- _ASSIGNED TASK_: Please write out the entire listing below exactly, excluding its pictures.

- _PROVIDED DATA_:
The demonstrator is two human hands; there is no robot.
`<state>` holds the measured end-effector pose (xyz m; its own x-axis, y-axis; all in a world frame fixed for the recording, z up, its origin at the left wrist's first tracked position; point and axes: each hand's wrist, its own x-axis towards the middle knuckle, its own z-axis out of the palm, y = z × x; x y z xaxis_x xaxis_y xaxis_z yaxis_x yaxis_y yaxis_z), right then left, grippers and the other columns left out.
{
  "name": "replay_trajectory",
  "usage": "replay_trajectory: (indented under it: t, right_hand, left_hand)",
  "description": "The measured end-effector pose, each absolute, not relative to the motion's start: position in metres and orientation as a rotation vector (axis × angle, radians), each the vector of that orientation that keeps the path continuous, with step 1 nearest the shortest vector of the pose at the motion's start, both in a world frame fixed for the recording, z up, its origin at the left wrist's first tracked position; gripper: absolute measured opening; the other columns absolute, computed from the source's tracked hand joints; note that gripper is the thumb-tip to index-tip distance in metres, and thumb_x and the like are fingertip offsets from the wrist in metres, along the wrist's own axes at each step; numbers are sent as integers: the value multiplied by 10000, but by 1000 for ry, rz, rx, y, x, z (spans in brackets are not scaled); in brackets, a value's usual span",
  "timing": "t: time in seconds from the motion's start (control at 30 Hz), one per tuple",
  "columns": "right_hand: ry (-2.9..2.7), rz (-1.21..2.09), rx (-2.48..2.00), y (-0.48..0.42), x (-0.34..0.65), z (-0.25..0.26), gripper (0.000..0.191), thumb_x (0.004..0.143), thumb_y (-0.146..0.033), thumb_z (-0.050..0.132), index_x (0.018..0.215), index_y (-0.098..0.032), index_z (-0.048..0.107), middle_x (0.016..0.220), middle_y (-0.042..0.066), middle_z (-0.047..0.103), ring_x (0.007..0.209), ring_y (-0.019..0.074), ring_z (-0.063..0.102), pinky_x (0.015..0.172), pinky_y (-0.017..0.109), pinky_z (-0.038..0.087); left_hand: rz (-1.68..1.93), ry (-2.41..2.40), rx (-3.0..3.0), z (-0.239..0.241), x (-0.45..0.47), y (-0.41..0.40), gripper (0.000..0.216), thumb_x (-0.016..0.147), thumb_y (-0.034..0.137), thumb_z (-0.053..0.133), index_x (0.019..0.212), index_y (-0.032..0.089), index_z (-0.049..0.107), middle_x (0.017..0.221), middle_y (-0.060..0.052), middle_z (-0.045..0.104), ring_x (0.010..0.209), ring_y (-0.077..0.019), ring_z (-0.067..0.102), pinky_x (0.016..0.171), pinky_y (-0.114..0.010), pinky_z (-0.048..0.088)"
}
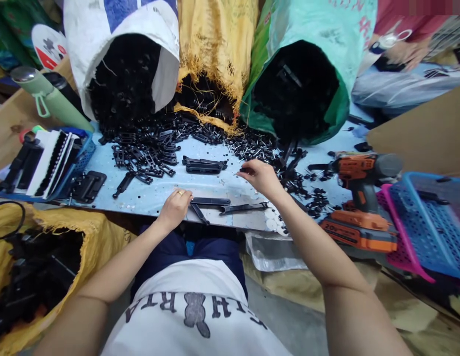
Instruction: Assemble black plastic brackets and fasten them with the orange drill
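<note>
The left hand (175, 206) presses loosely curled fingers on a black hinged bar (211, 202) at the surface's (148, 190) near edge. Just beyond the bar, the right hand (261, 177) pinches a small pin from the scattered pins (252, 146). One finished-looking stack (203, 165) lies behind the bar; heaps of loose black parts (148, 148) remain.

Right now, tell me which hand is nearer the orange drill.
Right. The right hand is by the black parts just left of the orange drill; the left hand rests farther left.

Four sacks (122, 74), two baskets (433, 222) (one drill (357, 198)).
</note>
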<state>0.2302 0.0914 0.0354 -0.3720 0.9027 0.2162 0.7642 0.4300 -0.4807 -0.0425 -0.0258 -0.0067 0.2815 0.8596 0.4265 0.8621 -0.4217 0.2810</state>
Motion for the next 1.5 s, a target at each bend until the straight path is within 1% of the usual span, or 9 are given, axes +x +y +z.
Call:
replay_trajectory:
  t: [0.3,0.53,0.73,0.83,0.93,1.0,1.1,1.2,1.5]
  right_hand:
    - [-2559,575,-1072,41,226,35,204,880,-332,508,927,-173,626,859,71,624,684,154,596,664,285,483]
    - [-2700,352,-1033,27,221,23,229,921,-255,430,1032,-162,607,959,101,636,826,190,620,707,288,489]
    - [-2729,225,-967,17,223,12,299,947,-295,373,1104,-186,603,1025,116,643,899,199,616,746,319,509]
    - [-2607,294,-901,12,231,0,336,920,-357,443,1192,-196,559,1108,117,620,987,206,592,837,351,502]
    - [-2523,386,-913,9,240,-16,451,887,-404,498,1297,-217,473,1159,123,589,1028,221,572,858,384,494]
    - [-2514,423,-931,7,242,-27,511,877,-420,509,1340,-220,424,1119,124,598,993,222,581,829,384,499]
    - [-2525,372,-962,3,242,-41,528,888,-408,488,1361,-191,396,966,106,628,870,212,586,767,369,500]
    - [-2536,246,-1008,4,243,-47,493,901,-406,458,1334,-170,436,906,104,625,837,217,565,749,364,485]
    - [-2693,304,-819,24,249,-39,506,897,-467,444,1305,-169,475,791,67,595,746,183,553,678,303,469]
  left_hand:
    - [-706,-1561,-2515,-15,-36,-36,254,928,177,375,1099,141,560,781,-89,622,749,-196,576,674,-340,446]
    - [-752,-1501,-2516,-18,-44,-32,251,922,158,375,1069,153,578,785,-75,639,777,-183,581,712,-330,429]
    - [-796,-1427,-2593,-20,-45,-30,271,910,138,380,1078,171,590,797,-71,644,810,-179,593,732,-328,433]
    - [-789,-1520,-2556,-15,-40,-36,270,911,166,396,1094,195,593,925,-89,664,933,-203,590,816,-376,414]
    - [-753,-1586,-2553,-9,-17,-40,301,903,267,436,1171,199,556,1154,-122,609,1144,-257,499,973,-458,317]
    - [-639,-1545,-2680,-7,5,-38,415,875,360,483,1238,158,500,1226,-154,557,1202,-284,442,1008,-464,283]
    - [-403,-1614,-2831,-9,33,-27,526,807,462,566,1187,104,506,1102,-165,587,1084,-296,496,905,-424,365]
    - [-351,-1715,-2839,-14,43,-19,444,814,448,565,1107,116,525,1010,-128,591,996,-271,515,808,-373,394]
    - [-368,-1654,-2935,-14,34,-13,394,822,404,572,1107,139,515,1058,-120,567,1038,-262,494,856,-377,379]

- _YOUR RESPONSE_:
The demonstrator is two human hands; there is no robot.
`<state>` holds the measured end-effector pose (xyz m; its own x-axis, y-axis; all in a world frame fixed for the recording, z up, its origin at the left wrist's first tracked position; point and axes: each hand's wrist, its own x-axis towards the middle knuckle, its own z-axis out of the palm, y = z × x; x y z xaxis_x xaxis_y xaxis_z yaxis_x yaxis_y yaxis_z), right then left, grippers and the other columns left out.
{
  "name": "replay_trajectory",
  "usage": "replay_trajectory: (indented under it: t, right_hand, left_hand)",
  "description": "The measured end-effector pose, each absolute, not relative to the motion's start: position in metres and orientation as a rotation vector (axis × angle, radians), each the vector of that orientation that keeps the path continuous, with step 1 nearest the shortest vector of the pose at the motion's start, both in a world frame fixed for the recording, z up, its origin at the left wrist's first tracked position; gripper: absolute measured opening; the other columns absolute, computed from the source's tracked hand joints; note that gripper is the thumb-tip to index-tip distance in metres, and thumb_x and the like are fingertip offsets from the wrist in metres, along the wrist's own axes at each step; numbers are sent as integers: the value multiplied by 10000, but by 1000 for ry, rz, rx, y, x, z (spans in brackets are not scaled); in brackets, a value's usual span",
  "timing": "t: time in seconds from the motion's start (control at 30 Hz), one per tuple",
  "columns": "right_hand: ry (-2.9..2.7), rz (-1.21..2.09), rx (-2.48..2.00), y (-0.48..0.42), x (-0.34..0.65), z (-0.25..0.26), gripper (0.000..0.191), thumb_x (0.004..0.143), thumb_y (-0.146..0.033), thumb_z (-0.050..0.132), index_x (0.018..0.215), index_y (-0.098..0.032), index_z (-0.048..0.107), middle_x (0.016..0.220), middle_y (-0.042..0.066), middle_z (-0.047..0.103), ring_x (0.007..0.209), ring_y (-0.019..0.074), ring_z (-0.063..0.102), pinky_x (0.015..0.172), pinky_y (-0.017..0.109), pinky_z (-0.038..0.087); left_hand: rz (-1.68..1.93), ry (-2.41..2.40), rx (-3.0..3.0), z (-0.239..0.241), x (-0.45..0.47), y (-0.41..0.40), gripper (0.000..0.216), thumb_x (-0.016..0.147), thumb_y (-0.034..0.137), thumb_z (-0.053..0.133), index_x (0.019..0.212), index_y (-0.032..0.089), index_z (-0.049..0.107), middle_x (0.017..0.221), middle_y (-0.060..0.052), middle_z (-0.045..0.104), ring_x (0.010..0.209), ring_y (-0.077..0.019), ring_z (-0.067..0.102), pinky_x (0.016..0.171), pinky_y (-0.114..0.010), pinky_z (-0.048..0.088)"
}
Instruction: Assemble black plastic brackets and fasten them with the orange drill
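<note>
The left hand (175, 206) presses loosely curled fingers on a black hinged bar (211, 202) at the surface's (148, 190) near edge. Just beyond the bar, the right hand (261, 177) pinches a small pin from the scattered pins (252, 146). One finished-looking stack (203, 165) lies behind the bar; heaps of loose black parts (148, 148) remain.

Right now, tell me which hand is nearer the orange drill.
Right. The right hand is by the black parts just left of the orange drill; the left hand rests farther left.

Four sacks (122, 74), two baskets (433, 222) (one drill (357, 198)).
</note>
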<state>0.2302 0.0914 0.0354 -0.3720 0.9027 0.2162 0.7642 0.4300 -0.4807 -0.0425 -0.0258 -0.0067 0.2815 0.8596 0.4265 0.8621 -0.4217 0.2810</state>
Motion for the next 1.5 s, a target at each bend until the straight path is within 1% of the usual span, or 9 are given, axes +x +y +z.
Call:
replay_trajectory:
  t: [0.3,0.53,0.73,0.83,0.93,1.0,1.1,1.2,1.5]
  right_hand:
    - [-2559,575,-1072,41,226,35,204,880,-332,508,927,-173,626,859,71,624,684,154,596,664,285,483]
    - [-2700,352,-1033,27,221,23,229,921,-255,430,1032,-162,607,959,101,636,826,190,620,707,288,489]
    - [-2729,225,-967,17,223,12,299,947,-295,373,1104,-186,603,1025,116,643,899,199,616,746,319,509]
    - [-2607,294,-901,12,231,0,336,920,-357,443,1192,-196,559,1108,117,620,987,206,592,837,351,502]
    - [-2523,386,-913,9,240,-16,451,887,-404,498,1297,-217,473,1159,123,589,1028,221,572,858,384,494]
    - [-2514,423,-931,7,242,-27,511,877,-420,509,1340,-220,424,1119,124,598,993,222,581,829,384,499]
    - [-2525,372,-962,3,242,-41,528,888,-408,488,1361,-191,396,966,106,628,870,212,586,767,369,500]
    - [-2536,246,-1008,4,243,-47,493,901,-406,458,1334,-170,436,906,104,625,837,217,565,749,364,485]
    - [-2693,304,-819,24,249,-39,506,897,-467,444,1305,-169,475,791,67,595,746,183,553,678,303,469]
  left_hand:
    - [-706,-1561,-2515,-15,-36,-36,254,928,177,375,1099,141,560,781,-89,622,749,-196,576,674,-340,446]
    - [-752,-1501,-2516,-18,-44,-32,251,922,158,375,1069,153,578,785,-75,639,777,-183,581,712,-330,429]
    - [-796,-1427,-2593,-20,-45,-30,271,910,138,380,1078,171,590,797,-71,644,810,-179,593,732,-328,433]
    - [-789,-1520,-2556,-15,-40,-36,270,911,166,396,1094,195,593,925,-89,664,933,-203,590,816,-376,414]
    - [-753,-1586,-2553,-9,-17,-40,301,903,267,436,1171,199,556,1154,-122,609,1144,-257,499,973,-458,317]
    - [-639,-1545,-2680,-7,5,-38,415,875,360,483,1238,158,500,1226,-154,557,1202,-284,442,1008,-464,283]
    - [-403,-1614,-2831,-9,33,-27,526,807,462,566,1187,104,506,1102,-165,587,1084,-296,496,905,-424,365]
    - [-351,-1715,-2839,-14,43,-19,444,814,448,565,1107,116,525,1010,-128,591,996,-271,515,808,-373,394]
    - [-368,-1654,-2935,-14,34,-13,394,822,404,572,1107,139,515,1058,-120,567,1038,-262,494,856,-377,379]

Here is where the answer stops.